▸ ACTIVITY
What lines of the listing include the string "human"? Show them all.
····················
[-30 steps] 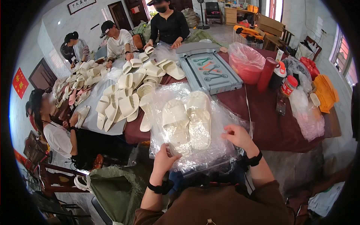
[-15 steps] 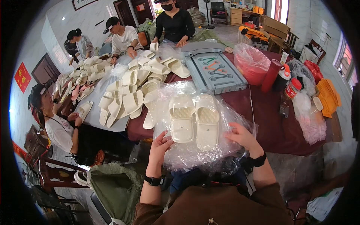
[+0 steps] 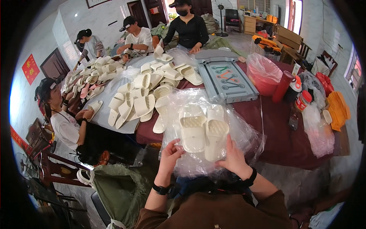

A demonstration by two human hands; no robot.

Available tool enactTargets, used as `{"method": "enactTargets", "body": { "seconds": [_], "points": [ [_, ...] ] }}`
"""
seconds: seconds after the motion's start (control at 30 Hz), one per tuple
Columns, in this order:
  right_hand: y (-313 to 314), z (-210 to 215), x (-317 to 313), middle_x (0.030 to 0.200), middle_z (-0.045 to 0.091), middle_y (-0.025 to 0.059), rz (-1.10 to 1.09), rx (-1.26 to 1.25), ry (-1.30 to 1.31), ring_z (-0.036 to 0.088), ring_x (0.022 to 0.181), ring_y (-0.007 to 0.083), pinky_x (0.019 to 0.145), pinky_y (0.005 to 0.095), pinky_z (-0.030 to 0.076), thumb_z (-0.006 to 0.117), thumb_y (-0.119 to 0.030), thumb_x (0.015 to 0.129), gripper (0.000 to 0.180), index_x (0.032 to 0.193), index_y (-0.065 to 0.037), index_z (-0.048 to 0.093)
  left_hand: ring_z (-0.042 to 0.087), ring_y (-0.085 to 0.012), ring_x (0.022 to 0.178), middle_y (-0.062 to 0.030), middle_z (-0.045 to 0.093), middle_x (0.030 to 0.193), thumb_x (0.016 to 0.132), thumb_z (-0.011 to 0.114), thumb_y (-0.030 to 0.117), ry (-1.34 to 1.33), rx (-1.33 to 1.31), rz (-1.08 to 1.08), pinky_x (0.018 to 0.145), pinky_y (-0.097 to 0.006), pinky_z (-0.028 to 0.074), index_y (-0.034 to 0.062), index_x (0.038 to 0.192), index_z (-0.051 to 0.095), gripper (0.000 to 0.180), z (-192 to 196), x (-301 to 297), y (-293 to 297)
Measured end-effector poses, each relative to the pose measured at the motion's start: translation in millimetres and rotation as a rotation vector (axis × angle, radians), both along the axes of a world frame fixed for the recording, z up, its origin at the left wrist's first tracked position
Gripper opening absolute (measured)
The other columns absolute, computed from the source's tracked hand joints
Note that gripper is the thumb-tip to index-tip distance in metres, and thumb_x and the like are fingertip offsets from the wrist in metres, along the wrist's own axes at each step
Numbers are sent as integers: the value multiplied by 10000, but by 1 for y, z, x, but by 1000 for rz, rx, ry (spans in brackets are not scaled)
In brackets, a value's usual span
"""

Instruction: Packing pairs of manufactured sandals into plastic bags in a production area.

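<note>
Two cream slippers (image 3: 192, 131) lie side by side on clear plastic bags (image 3: 246, 143) at the table's near edge. The right-hand slipper (image 3: 216, 139) is tilted, its near end angled toward the left one. My left hand (image 3: 170, 155) has curled fingers and pinches the plastic beside the left slipper's near end. Against the right slipper's near end, my right hand (image 3: 234, 157) grips with the thumb at its lower edge and the index finger along its side. Whether the slippers are inside a bag or on top of it, I cannot tell.
Beyond lies a heap of cream slippers (image 3: 143, 99). A grey paper trimmer (image 3: 228, 78), a pink bag-lined tub (image 3: 263, 78), a red flask (image 3: 283, 87) and orange packs (image 3: 338, 110) stand to the right. Several people work around the table. A green sack (image 3: 118, 191) sits lower left.
My right hand has moved inward from the plastic onto the right slipper, which has tilted and shifted. My left hand stays by the left slipper. The whole view has shifted slightly.
</note>
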State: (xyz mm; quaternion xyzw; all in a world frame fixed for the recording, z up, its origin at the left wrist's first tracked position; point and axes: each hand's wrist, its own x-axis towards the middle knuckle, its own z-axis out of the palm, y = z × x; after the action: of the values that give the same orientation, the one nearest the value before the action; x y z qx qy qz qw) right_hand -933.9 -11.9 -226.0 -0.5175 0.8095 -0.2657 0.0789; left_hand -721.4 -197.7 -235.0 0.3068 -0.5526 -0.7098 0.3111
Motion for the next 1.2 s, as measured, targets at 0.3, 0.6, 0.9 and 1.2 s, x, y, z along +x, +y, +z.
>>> {"method": "enactTargets", "body": {
  "seconds": [0.3, 0.6, 0.9, 1.2],
  "points": [
    [-5, 2, -3, 1247, 504, 212, 83, -88, 215, 528, 1113, 402, 924, 457, 461, 819, -167, 667, 984, 1474, 15, 286, 643, -103, 852, -33, 670, 932, 874, 577, -20, -33, -107, 4, 712, -217, 471, 26, 1260, 520, 393, -23, 8, 9],
    [-7, -16, 1, 1281, 499, 213, 106, -254, 124, 515, 1120, 398, 936, 455, 452, 779, -89, 690, 617, 1240, -15, 508, 608, -100, 784, -26, 642, 883, 811, 490, -66, -80, -186, -11, 671, -241, 462, 20, 1153, 551, 358, -48, 9, -8],
    [-20, -37, -28, 1178, 563, 181, 396, -351, 251, 533, 1057, 394, 896, 457, 461, 681, -49, 762, 280, 1012, -4, 562, 552, -102, 713, -8, 565, 801, 841, 485, -19, -126, -248, -4, 639, -261, 461, 21, 989, 555, 168, -65, 9, 1],
    [-35, -20, -56, 1092, 611, 119, -10, -376, -374, 627, 913, 259, 741, 351, 503, 614, 41, 790, 307, 1083, -35, 563, 571, -111, 686, -12, 574, 798, 829, 501, -11, -124, -184, 144, 609, -259, 470, 55, 979, 560, 174, -63, -32, -45]
  ]
}}
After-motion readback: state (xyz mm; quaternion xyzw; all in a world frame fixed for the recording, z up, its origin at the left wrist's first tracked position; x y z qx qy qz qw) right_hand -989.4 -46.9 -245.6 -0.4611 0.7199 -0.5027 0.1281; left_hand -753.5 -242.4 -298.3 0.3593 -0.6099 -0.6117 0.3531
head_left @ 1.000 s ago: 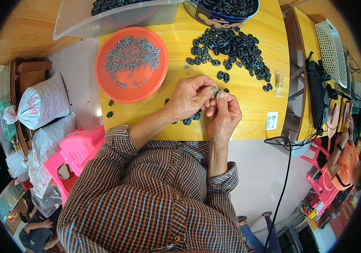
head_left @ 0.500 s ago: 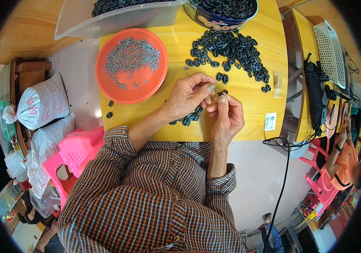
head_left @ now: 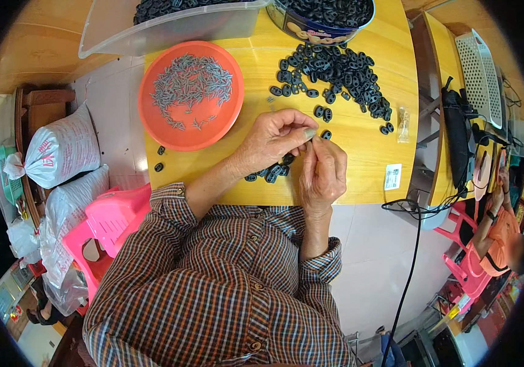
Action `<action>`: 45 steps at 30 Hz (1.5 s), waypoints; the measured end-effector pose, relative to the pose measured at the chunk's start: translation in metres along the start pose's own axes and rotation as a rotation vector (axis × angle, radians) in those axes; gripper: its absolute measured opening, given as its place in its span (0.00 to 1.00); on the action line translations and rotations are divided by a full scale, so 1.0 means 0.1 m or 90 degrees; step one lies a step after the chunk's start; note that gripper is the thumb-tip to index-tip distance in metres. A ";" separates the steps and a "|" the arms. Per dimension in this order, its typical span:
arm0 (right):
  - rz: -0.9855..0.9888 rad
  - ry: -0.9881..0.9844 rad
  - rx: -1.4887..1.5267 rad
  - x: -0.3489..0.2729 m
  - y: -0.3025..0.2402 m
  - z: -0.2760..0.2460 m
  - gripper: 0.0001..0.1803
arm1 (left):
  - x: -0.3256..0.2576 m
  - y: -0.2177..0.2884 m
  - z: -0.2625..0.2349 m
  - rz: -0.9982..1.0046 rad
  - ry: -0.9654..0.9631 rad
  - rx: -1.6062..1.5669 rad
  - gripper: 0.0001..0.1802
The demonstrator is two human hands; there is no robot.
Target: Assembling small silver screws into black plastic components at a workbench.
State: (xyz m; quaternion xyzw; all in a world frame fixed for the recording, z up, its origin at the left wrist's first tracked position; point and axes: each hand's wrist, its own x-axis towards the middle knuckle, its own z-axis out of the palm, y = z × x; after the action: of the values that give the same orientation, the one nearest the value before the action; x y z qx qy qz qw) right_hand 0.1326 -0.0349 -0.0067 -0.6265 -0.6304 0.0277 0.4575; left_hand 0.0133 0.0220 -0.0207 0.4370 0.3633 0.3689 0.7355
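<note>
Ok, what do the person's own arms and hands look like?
The left hand and right hand are bare, with no glove or watch visible. The left sleeve and right sleeve are small-checked in dark, orange and pale, ending partway down the forearms; a button shows at the left cuff.

Orange basin (head_left: 191,139): held grey pins (head_left: 191,79). Right of basin: left hand (head_left: 276,136), right hand (head_left: 323,168) held fingertips close; black two-holed pieces (head_left: 347,72) lay heaped. Beyond basin: clear bin (head_left: 213,27) stood.
</note>
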 end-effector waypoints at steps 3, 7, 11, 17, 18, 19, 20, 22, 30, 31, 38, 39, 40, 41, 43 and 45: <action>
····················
▸ SOLUTION FOR THIS EXERCISE
A demonstration by two human hands; no robot.
The demonstrator is two human hands; there is no robot.

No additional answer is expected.